Items listed in a dataset
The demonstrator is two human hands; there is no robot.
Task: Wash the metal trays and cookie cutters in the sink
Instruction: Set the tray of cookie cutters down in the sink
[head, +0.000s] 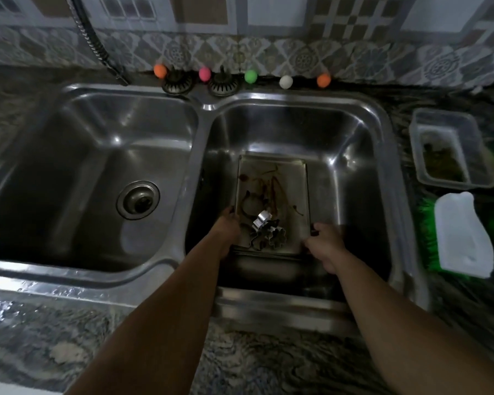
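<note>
A rectangular metal tray (285, 172) smeared with brown streaks lies in the right basin of a steel double sink (354, 155). Several metal cookie cutters (268, 233) are piled at the tray's near end, one flower-shaped. My left hand (226, 228) grips the tray's left edge near the front corner. My right hand (324, 242) grips the tray's right edge near the other front corner. A second tray seems to lie under the first, though the dark hides it.
The left basin (69, 172) holds only its drain (138, 199). A flexible faucet hose (97, 44) hangs at back left. Two strainers and several coloured balls line the back ledge. On the right counter sit a plastic container (451, 149), a white bottle (462, 238) and a green brush (425, 223).
</note>
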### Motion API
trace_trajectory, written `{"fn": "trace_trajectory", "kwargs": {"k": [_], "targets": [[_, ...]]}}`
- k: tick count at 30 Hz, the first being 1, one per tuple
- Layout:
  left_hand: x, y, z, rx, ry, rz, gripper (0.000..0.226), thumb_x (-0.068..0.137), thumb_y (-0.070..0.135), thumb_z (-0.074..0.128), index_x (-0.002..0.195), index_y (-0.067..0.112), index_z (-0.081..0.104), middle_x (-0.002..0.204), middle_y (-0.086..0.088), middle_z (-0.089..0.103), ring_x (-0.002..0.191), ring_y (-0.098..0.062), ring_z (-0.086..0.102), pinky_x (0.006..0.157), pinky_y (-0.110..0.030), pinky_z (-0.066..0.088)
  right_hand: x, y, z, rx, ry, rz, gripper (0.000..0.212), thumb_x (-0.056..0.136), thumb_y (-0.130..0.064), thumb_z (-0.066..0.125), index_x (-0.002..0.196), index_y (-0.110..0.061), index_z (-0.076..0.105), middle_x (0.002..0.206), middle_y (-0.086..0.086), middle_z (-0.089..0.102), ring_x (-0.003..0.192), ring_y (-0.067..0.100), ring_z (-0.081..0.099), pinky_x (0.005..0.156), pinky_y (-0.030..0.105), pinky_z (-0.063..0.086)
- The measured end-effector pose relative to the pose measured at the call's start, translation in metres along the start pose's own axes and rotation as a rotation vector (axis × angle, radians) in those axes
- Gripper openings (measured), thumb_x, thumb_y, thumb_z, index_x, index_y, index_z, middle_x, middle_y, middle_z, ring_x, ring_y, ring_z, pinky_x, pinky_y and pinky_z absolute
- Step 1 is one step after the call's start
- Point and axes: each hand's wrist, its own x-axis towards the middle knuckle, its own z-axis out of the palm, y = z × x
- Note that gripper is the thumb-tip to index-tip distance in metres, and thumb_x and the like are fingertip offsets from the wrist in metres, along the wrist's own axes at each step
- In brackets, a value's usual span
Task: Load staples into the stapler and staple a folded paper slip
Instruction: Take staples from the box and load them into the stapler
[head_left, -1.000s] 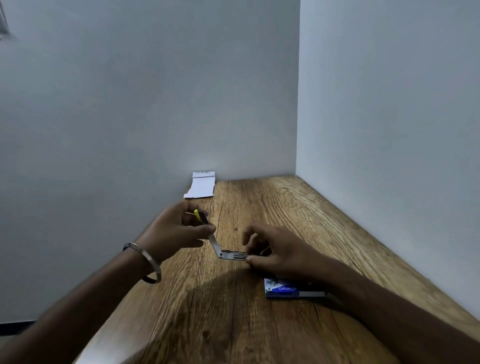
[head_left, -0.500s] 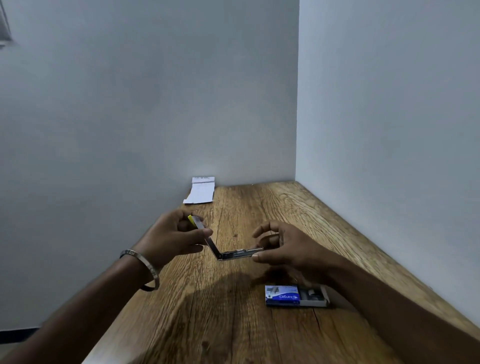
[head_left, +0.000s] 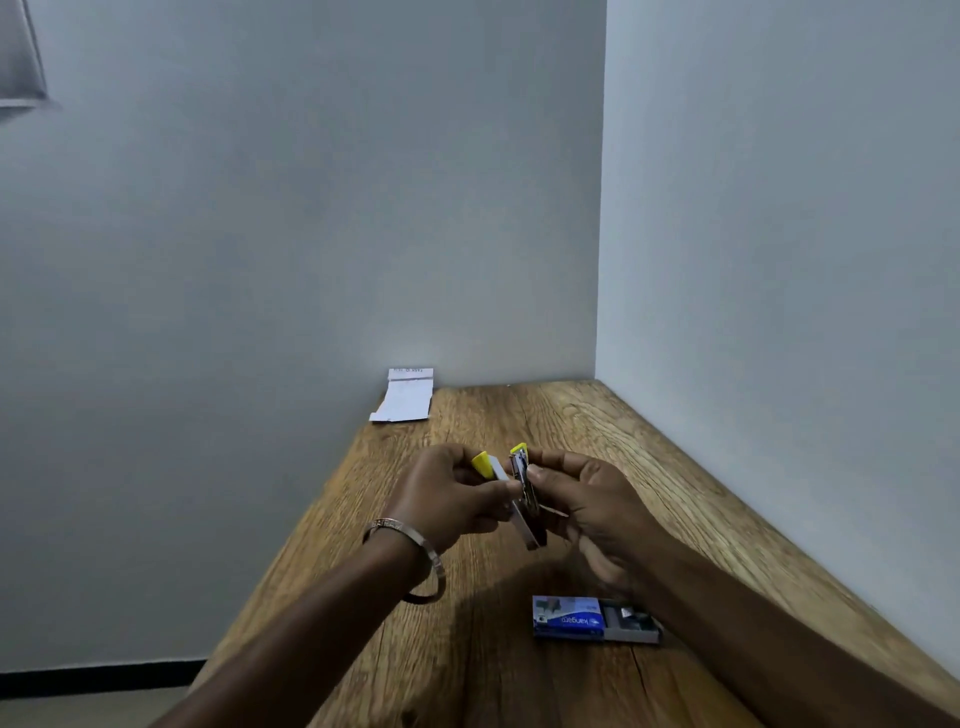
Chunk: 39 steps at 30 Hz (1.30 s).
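A small metal stapler (head_left: 522, 493) with yellow tips is held above the wooden table, its two arms hinged partly apart. My left hand (head_left: 447, 499) grips the arm with the yellow cap on the left. My right hand (head_left: 587, 506) pinches the other arm from the right. A blue staple box (head_left: 569, 618) lies slid open on the table below my right wrist, with grey staples showing in its tray. A white paper slip (head_left: 405, 397) rests at the far left corner, leaning against the wall.
The wooden table (head_left: 519, 675) runs into a corner, with a grey wall along its right side and another at the back. Its left edge drops off to the floor. A metal bangle sits on my left wrist.
Both hands lifted the stapler off the table. Its arms swung from wide open toward each other and now stand nearly upright. The staple box came out from under my right hand.
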Motion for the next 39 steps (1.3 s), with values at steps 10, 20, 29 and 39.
{"fn": "trace_trajectory", "kwargs": {"k": [10, 20, 29, 39], "targets": [[-0.002, 0.004, 0.015, 0.008, -0.062, 0.002, 0.015, 0.095, 0.014, 0.056, 0.093, 0.007, 0.069, 0.088, -0.015, 0.074, 0.073, -0.024, 0.076, 0.066, -0.035, 0.062, -0.004, 0.004, 0.002, -0.461, -0.156, -0.026, 0.077, 0.076, -0.062, 0.062, 0.138, -0.020, 0.042, 0.119, 0.010, 0.067, 0.086, 0.018, 0.065, 0.061, 0.030, 0.047], [-0.009, -0.006, -0.014, -0.002, 0.010, 0.010, 0.028, 0.095, 0.036, 0.050, 0.100, 0.016, 0.070, 0.086, -0.003, 0.068, 0.055, -0.012, 0.066, 0.045, -0.020, 0.048, -0.002, -0.007, -0.001, -0.081, -0.187, 0.182, 0.072, 0.082, -0.073, 0.043, 0.113, -0.009, 0.052, 0.070, -0.004, 0.049, 0.051, 0.006, 0.038, 0.041, 0.019, 0.030], [-0.015, -0.016, -0.017, -0.171, 0.054, -0.119, 0.042, 0.097, 0.043, 0.045, 0.090, 0.013, 0.073, 0.064, 0.005, 0.062, 0.044, -0.006, 0.053, 0.041, -0.018, 0.035, -0.001, -0.009, -0.005, 0.110, -0.193, 0.252, 0.060, 0.087, -0.075, 0.041, 0.080, -0.018, 0.055, 0.069, 0.002, 0.050, 0.045, 0.012, 0.044, 0.037, 0.021, 0.036], [-0.017, -0.021, -0.009, -0.088, -0.022, -0.116, 0.036, 0.097, 0.038, 0.047, 0.093, 0.011, 0.072, 0.069, 0.001, 0.061, 0.045, -0.007, 0.053, 0.044, -0.021, 0.034, -0.002, -0.009, -0.006, 0.066, -0.208, 0.205, 0.055, 0.093, -0.067, 0.040, 0.079, -0.015, 0.048, 0.065, 0.000, 0.046, 0.040, 0.010, 0.043, 0.033, 0.019, 0.032]]}}
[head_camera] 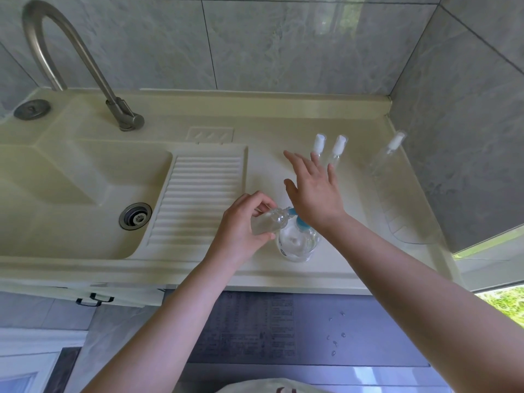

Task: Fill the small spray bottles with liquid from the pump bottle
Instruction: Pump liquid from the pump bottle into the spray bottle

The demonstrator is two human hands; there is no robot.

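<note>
Head view: your left hand [241,222] grips a small spray bottle [266,222] tilted, neck at the blue spout of the pump bottle [297,242] on the desk [269,171]; your right hand [314,191], fingers spread, presses the pump head. Keep neck under spout and pump slowly. Three capped bottles [338,150] wait near the wall
</note>
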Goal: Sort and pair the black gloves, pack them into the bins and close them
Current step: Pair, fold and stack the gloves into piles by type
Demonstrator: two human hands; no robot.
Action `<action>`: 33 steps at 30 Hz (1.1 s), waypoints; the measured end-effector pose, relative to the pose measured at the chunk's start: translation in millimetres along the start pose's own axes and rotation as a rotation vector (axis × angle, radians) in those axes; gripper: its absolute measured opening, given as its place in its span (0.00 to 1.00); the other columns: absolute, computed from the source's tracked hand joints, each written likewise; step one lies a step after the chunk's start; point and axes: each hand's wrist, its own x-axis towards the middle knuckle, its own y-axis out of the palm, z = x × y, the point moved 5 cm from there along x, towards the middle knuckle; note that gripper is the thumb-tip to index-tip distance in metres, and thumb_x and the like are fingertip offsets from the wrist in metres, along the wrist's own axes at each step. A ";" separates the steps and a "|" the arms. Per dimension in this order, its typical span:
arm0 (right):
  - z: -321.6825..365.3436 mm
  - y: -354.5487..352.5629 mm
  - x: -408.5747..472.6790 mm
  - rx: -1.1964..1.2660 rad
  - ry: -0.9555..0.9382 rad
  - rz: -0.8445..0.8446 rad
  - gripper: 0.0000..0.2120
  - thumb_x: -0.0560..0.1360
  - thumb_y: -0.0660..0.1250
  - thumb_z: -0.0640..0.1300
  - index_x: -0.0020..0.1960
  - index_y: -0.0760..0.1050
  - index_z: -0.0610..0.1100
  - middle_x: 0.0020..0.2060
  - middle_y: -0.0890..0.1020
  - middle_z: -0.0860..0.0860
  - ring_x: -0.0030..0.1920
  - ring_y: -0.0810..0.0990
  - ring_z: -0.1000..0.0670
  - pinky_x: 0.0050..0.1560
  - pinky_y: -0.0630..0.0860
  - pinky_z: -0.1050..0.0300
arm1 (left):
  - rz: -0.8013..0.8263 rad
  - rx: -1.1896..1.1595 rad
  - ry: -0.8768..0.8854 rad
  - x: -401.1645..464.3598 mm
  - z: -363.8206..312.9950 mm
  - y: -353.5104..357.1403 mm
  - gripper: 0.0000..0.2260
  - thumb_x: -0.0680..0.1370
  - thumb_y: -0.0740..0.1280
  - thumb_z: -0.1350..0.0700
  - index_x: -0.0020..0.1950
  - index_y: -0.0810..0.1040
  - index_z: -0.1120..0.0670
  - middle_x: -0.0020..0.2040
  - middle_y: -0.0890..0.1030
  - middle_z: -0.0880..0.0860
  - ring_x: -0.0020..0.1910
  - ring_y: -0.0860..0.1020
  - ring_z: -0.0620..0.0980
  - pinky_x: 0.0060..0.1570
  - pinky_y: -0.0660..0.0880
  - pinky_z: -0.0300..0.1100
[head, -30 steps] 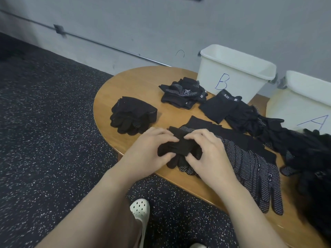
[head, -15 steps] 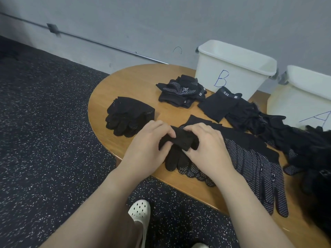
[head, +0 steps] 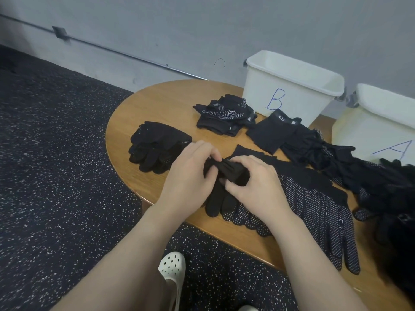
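Both hands work on one black glove pair (head: 229,173) at the table's near edge. My left hand (head: 190,176) pinches the folded cuff from the left, and my right hand (head: 253,187) grips it from the right. The pair's fingers hang toward me below the hands. A folded pile of black gloves (head: 157,147) lies to the left. Another folded pile (head: 226,114) sits in front of white bin B (head: 289,88). Dotted black gloves (head: 314,205) lie flat under my right wrist. White bin A (head: 381,122) stands at the right, open.
The round wooden table (head: 161,104) stands against a grey wall. A heap of unsorted black gloves (head: 381,187) covers the table's right side. A 5.11-labelled glove (head: 274,131) lies near bin B. Dark speckled floor lies to the left, and a white clog (head: 173,272) below.
Both hands have kept rolling the cuff over the glove pair, bunching it tighter. The view has shifted slightly; the piles and bins stayed put.
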 end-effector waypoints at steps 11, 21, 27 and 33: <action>-12.7 13.2 15.3 -0.096 0.104 -0.036 0.14 0.76 0.68 0.35 0.53 0.85 0.52 0.46 0.80 0.55 0.52 0.75 0.48 0.48 0.63 0.54 | 0.107 -0.002 0.014 -16.5 -0.6 -1.5 0.15 0.71 0.70 0.69 0.50 0.74 0.51 0.45 0.71 0.39 0.47 0.71 0.45 0.48 0.70 0.37; -12.4 13.5 15.9 -0.079 0.074 -0.026 0.14 0.76 0.69 0.35 0.54 0.85 0.50 0.46 0.79 0.56 0.53 0.75 0.48 0.52 0.69 0.51 | 0.211 0.041 -0.063 -16.4 1.6 5.4 0.18 0.71 0.70 0.69 0.51 0.74 0.48 0.42 0.68 0.39 0.48 0.70 0.39 0.44 0.65 0.31; -13.8 12.7 16.0 -0.047 0.078 0.006 0.15 0.74 0.69 0.34 0.52 0.85 0.51 0.44 0.76 0.57 0.51 0.71 0.50 0.50 0.65 0.53 | 0.243 0.068 -0.048 -18.9 3.6 -1.0 0.14 0.71 0.73 0.67 0.50 0.78 0.52 0.41 0.71 0.42 0.44 0.69 0.43 0.46 0.67 0.32; -19.0 10.3 17.4 0.030 0.109 0.024 0.14 0.72 0.70 0.34 0.49 0.84 0.52 0.42 0.75 0.60 0.48 0.69 0.54 0.48 0.65 0.54 | 0.255 0.074 -0.007 -21.7 3.0 -5.7 0.11 0.72 0.74 0.65 0.51 0.81 0.53 0.42 0.74 0.46 0.45 0.71 0.46 0.48 0.70 0.39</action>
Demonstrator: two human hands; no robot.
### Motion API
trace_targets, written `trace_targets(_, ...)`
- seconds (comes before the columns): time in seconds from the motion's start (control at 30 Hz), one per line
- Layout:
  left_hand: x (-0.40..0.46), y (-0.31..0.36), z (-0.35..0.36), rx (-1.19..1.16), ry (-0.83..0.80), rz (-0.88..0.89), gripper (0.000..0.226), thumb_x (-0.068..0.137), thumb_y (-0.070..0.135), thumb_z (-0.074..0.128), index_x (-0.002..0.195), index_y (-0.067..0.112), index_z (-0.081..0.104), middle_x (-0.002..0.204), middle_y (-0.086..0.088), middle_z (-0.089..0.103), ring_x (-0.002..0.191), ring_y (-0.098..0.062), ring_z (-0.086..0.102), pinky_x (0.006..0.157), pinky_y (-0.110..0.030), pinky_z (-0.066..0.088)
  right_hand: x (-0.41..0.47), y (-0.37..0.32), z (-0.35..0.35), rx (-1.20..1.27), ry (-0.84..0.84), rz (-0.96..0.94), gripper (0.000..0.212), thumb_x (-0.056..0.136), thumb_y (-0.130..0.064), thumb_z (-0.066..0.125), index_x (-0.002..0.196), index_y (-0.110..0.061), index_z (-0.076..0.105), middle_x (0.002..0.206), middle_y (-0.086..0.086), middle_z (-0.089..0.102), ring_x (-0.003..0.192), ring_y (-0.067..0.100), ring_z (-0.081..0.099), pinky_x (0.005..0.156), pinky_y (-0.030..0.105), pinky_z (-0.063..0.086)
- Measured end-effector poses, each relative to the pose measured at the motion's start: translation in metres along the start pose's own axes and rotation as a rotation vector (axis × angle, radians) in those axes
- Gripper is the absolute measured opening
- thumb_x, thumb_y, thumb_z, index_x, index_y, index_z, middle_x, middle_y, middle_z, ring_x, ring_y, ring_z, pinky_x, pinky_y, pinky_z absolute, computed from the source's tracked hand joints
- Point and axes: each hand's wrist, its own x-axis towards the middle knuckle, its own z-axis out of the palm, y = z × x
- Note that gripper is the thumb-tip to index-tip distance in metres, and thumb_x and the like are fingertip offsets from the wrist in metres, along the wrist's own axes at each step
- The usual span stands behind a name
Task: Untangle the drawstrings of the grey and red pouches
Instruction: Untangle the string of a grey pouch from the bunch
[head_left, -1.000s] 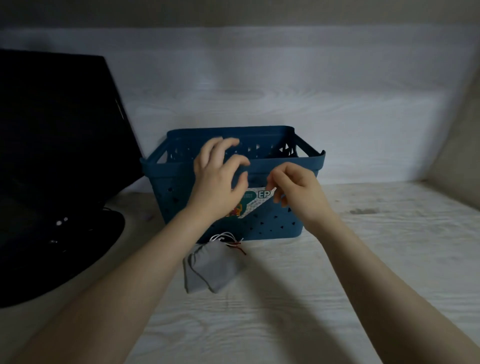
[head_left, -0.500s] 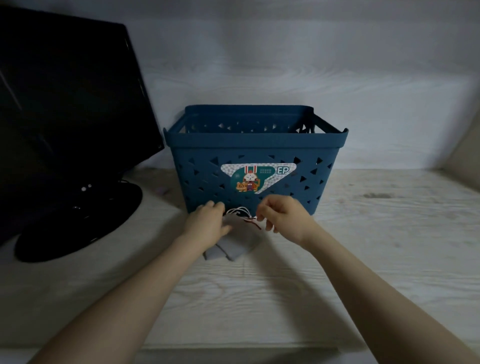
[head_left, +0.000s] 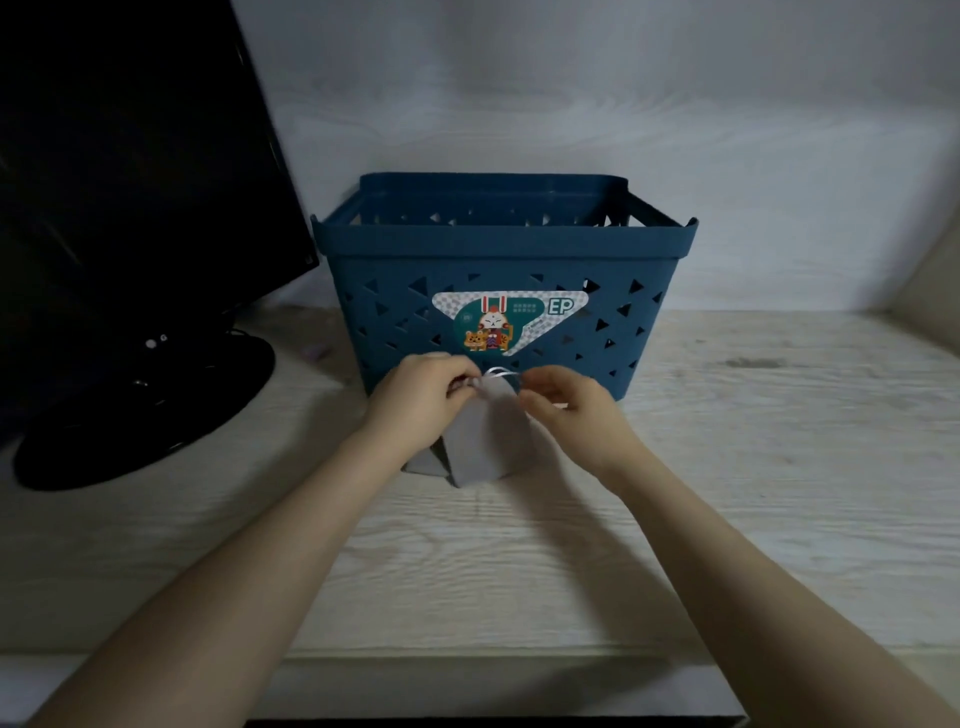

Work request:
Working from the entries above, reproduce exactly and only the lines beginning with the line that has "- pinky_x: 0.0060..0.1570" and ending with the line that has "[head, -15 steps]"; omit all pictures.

Response to the task:
  - pinky_x: 0.0060..0.1570
  - pinky_y: -0.0660..0.0880
  - pinky_z: -0.0300..0.1100
[head, -30 steps] 
[head, -15 steps] 

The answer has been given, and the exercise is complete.